TASK STATEMENT: Please restate verbatim the lines that open the listing below, ending with the line in which "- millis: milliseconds" occurs.

INFORMATION SHOWN:
==================================================
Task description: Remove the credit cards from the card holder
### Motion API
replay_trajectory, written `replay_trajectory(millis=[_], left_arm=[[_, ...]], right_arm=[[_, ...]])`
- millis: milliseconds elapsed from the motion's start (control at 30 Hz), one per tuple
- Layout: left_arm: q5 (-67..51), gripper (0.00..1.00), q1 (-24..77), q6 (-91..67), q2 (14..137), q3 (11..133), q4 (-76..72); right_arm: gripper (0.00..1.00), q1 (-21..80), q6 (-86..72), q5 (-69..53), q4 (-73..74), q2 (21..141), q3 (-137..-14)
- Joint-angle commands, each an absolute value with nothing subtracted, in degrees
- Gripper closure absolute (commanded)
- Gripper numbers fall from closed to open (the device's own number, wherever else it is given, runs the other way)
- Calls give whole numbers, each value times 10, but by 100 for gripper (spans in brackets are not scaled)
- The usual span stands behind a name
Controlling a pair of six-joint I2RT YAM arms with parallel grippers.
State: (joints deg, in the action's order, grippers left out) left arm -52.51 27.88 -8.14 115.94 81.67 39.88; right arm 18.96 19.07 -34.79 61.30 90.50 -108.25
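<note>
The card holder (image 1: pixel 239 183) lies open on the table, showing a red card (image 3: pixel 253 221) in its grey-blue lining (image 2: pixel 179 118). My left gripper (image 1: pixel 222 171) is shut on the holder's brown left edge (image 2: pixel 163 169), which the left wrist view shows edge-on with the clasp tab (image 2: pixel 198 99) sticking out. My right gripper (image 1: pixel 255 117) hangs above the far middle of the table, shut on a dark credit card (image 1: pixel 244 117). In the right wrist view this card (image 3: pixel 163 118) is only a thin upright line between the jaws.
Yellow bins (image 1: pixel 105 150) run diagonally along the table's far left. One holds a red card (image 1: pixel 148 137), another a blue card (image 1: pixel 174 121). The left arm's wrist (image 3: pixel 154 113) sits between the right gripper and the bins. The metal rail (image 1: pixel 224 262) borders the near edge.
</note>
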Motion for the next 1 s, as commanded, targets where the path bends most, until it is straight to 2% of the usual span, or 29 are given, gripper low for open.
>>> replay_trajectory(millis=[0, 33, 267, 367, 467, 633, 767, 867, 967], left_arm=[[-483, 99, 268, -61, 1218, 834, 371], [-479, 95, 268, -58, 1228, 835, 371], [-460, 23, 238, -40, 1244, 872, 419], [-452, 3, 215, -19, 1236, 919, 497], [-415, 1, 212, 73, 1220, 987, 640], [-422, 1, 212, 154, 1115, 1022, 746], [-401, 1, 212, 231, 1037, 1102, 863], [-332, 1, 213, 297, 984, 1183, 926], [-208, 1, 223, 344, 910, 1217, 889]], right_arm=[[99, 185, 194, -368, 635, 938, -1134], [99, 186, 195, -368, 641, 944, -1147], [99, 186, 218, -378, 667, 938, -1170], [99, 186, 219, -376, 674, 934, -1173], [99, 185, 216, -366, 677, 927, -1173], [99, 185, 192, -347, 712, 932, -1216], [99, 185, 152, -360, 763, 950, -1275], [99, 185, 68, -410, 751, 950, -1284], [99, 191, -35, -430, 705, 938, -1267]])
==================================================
RESPONSE TO THIS EXERCISE:
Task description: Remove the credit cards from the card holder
### Motion API
replay_trajectory, written `replay_trajectory(millis=[_], left_arm=[[_, ...]], right_arm=[[_, ...]])`
- millis: milliseconds elapsed from the motion's start (control at 30 Hz), one per tuple

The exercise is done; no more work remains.